Problem to solve ▸ Your answer must consist of exactly the lines below, starting with the line with "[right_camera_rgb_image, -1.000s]" and going on through the line with "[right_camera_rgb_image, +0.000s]", and nothing else.

:::::

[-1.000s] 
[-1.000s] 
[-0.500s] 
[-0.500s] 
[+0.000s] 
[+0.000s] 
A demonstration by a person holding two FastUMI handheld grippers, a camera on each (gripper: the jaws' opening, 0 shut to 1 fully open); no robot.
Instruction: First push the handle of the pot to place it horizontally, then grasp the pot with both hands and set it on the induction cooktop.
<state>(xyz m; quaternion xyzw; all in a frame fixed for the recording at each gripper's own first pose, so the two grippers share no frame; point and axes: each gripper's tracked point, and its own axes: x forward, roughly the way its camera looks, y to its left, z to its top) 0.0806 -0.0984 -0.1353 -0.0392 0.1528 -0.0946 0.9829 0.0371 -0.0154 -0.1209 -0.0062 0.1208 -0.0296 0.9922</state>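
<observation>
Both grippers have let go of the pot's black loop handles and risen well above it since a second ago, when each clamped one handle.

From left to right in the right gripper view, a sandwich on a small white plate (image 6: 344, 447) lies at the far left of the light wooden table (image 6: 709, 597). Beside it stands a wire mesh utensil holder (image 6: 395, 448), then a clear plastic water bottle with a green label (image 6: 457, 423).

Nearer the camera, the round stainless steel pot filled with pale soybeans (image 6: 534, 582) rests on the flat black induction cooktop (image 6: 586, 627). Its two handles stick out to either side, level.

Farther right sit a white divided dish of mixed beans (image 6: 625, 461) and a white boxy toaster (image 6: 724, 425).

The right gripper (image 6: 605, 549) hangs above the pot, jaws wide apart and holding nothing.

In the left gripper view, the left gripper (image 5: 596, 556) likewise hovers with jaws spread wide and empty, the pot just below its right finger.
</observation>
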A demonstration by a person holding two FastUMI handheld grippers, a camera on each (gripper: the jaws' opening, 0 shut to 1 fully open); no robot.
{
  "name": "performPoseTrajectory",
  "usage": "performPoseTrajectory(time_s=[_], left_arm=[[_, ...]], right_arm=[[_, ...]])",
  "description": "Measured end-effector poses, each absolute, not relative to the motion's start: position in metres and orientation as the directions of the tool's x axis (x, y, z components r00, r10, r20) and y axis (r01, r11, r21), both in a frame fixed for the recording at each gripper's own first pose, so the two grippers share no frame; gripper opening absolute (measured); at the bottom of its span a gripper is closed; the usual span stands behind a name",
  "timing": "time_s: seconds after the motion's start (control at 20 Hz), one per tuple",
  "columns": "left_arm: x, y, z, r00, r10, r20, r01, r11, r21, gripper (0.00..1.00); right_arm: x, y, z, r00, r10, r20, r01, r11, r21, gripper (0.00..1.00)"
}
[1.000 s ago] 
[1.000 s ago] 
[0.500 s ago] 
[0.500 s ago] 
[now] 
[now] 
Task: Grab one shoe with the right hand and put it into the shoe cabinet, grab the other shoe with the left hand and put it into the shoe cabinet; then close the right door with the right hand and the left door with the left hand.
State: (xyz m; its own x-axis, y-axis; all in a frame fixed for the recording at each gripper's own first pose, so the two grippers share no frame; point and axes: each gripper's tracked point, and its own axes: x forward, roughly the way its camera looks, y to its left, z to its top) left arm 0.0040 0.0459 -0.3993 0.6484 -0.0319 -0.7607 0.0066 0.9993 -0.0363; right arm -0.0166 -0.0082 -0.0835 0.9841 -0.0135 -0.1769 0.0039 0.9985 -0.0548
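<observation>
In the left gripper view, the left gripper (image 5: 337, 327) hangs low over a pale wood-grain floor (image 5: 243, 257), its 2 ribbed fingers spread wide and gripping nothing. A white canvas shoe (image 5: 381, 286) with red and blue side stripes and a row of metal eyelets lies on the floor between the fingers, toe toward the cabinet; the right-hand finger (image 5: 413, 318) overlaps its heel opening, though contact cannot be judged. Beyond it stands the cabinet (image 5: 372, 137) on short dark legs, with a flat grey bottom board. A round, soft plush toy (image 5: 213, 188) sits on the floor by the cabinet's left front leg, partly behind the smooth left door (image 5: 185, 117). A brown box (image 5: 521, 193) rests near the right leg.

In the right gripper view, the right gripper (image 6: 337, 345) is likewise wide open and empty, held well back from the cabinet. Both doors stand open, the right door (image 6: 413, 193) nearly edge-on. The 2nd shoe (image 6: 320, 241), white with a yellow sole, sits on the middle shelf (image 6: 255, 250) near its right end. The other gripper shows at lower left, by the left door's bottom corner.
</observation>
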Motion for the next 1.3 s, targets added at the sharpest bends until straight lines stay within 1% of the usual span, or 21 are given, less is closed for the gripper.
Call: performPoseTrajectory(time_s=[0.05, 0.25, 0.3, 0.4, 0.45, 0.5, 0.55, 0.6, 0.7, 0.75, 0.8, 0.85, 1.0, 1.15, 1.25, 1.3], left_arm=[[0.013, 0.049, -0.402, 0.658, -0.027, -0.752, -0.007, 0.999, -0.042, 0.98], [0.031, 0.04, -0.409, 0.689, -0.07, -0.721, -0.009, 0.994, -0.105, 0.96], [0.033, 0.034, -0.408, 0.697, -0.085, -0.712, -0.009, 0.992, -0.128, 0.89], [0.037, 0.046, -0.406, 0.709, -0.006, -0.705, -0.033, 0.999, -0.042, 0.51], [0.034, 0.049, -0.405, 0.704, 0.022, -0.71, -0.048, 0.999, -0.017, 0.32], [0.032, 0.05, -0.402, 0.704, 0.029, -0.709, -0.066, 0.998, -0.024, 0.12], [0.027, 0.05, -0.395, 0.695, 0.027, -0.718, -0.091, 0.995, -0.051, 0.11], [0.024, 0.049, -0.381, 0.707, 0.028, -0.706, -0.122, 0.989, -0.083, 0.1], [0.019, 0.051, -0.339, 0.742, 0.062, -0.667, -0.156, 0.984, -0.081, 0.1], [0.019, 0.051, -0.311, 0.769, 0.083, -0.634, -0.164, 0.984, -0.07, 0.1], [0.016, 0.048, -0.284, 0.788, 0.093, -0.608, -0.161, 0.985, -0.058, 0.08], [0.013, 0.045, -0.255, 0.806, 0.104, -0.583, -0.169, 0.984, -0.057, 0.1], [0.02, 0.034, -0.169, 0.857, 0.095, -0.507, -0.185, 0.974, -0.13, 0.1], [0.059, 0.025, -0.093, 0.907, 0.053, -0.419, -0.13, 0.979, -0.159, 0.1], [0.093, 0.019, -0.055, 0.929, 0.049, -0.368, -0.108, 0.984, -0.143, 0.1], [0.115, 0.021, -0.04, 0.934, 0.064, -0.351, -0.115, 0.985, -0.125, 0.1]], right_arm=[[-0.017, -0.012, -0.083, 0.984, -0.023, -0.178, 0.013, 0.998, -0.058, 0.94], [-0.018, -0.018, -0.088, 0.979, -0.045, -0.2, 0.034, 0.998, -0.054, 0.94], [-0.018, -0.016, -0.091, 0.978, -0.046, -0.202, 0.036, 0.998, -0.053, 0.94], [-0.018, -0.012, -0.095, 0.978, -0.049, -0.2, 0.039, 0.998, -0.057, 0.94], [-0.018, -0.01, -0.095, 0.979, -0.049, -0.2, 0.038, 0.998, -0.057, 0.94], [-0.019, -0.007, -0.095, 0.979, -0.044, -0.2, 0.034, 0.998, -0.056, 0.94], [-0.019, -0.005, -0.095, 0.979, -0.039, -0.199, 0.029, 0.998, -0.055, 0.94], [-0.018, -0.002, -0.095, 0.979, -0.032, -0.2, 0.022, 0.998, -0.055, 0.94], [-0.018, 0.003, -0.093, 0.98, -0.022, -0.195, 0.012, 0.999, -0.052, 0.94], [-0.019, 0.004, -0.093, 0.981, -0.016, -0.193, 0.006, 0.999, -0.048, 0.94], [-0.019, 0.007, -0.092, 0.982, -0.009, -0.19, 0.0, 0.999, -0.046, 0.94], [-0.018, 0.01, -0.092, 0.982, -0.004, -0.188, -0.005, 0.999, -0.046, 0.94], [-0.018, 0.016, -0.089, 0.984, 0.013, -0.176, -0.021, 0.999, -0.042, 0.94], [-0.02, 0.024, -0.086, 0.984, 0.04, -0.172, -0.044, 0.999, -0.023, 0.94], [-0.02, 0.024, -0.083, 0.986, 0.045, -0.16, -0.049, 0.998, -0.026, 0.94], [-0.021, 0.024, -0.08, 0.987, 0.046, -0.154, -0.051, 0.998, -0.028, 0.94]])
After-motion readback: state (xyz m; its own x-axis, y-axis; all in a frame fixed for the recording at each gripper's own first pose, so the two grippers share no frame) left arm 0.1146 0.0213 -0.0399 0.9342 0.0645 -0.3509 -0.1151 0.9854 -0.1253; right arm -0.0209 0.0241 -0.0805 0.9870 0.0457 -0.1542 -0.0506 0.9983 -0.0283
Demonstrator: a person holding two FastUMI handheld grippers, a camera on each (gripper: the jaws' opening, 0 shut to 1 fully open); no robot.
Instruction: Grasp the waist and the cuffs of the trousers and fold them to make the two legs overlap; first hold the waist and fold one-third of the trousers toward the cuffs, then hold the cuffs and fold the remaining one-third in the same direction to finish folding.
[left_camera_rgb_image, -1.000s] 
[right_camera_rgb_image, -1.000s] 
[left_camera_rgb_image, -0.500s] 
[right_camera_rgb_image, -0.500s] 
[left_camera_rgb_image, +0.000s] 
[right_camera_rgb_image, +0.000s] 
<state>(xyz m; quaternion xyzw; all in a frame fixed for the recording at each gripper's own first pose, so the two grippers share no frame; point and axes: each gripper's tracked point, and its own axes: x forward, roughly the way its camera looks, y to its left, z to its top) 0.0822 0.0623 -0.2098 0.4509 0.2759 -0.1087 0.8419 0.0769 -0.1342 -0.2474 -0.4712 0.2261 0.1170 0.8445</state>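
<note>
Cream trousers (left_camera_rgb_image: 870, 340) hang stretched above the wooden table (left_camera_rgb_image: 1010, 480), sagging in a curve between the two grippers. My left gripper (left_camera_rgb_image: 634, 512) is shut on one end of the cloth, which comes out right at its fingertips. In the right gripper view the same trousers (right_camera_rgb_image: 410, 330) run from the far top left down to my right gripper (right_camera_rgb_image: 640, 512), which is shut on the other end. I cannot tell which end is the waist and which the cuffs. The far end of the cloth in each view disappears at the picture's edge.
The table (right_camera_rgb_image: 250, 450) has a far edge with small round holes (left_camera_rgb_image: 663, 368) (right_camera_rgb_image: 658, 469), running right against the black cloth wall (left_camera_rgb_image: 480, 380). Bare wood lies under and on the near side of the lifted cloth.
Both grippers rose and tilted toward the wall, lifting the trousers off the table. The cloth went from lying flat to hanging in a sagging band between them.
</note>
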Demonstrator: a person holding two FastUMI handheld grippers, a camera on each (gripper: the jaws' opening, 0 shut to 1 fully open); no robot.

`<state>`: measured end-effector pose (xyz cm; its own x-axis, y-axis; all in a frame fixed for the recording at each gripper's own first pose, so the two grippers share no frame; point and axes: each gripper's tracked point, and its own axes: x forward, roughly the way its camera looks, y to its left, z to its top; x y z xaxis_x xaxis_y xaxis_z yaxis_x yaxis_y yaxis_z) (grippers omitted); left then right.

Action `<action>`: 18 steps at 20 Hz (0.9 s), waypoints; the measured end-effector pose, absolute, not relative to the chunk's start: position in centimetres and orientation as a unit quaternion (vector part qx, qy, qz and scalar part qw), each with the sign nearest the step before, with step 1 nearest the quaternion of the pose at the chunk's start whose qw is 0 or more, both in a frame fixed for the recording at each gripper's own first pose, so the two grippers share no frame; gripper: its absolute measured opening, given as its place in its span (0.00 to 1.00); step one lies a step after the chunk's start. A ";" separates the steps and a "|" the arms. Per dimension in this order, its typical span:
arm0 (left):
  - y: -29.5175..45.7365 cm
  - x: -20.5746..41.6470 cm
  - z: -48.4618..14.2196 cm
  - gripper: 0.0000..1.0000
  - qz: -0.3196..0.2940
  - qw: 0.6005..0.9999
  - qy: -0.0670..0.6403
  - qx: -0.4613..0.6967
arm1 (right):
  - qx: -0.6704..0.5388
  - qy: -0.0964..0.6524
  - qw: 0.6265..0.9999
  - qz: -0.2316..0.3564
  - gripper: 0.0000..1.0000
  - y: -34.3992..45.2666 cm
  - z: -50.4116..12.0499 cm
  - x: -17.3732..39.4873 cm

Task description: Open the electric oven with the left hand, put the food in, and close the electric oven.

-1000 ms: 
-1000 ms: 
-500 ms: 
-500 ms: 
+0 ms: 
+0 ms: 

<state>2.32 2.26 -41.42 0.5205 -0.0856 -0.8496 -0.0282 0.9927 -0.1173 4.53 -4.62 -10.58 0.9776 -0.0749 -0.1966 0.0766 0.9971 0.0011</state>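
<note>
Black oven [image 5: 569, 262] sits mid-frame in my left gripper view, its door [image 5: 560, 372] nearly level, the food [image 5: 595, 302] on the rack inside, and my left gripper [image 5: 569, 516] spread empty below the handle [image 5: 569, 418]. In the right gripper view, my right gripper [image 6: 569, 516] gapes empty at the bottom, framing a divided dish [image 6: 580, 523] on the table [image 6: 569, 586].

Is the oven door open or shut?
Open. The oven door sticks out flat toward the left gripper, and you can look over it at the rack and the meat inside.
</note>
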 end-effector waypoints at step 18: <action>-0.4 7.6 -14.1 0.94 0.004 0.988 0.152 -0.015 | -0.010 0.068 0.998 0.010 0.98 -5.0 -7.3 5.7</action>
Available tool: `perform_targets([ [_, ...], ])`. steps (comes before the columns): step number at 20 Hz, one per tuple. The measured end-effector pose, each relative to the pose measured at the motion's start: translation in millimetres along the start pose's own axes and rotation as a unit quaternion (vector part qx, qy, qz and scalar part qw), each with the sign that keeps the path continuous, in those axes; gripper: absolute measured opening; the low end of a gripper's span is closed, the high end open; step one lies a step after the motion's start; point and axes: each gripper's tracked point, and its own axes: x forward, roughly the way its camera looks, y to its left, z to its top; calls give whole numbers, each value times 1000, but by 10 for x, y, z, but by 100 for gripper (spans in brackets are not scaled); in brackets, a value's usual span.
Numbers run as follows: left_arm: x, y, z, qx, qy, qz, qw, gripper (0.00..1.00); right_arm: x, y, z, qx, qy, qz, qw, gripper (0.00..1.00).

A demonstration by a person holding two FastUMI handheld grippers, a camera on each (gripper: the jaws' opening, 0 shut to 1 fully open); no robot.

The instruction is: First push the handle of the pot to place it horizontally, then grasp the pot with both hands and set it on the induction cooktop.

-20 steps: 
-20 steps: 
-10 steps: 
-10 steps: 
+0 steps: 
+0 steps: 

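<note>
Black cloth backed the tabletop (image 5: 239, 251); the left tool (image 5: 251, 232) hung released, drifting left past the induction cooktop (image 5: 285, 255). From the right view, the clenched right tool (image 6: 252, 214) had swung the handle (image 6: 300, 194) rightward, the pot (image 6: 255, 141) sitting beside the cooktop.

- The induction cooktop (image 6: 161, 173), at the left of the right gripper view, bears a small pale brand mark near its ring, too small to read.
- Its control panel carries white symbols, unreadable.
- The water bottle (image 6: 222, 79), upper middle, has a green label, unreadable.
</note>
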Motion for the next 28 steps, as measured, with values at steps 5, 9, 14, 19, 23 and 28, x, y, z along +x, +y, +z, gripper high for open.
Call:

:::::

Reply to the task ▸
[right_camera_rgb_image, -1.000s] 
[left_camera_rgb_image, -0.500s] 
[right_camera_rgb_image, -0.500s] 
[left_camera_rgb_image, +0.000s] 
[right_camera_rgb_image, +0.000s] 

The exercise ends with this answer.